==== DATA EXCERPT

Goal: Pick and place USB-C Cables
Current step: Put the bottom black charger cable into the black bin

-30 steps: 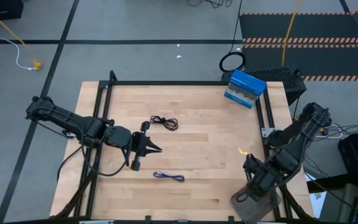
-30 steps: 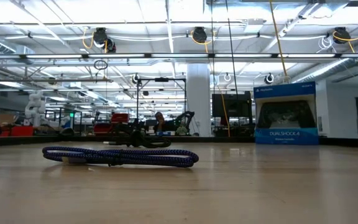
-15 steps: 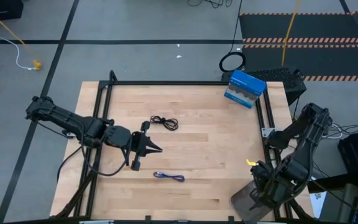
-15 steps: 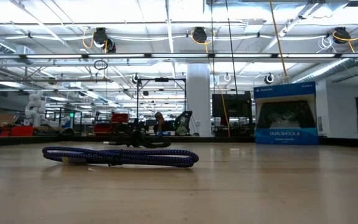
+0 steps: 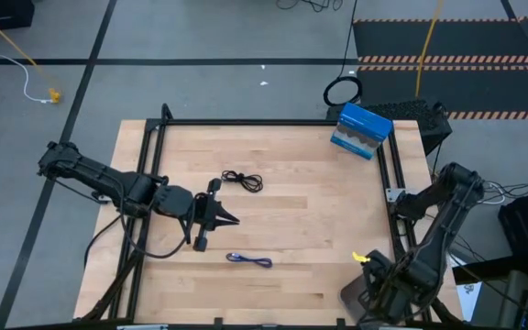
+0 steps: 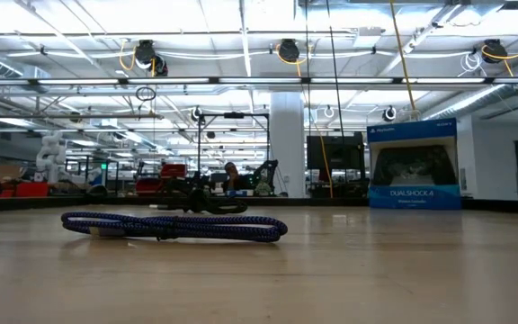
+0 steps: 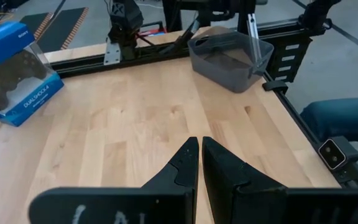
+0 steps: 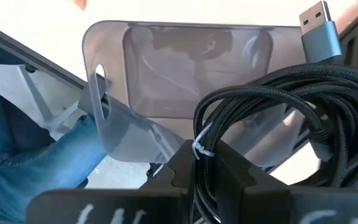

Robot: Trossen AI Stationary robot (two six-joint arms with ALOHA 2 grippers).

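Currently your right gripper pinches a coiled black cable over the grey bin at lower right, your left gripper sits pressed together at centre left, second black cable just above it, blue-purple cable at lower centre.

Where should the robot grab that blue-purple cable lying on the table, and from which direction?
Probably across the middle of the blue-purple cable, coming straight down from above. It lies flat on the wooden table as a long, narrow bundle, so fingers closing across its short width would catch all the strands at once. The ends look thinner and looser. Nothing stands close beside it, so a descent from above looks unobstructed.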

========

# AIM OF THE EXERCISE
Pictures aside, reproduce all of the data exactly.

# RESULT
Goal: Pick and place USB-C Cables
Current step: Put the bottom black charger cable into the black bin

-30 steps: 
-30 steps: 
-15 steps: 
-15 steps: 
+0 steps: 
+0 steps: 
+0 steps: 
+0 steps: 

Robot: Trossen AI Stationary robot (two six-joint arms with ALOHA 2 grippers).

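Currently your right gripper pinches a coiled black cable over the grey bin at lower right, your left gripper sits pressed together at centre left, second black cable just above it, blue-purple cable at lower centre.

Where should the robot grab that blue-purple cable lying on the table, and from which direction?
Probably across the middle of the blue-purple cable, coming straight down from above. It lies flat on the wooden table as a long, narrow bundle, so fingers closing across its short width would catch all the strands at once. The ends look thinner and looser. Nothing stands close beside it, so a descent from above looks unobstructed.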

Work on this exercise is complete.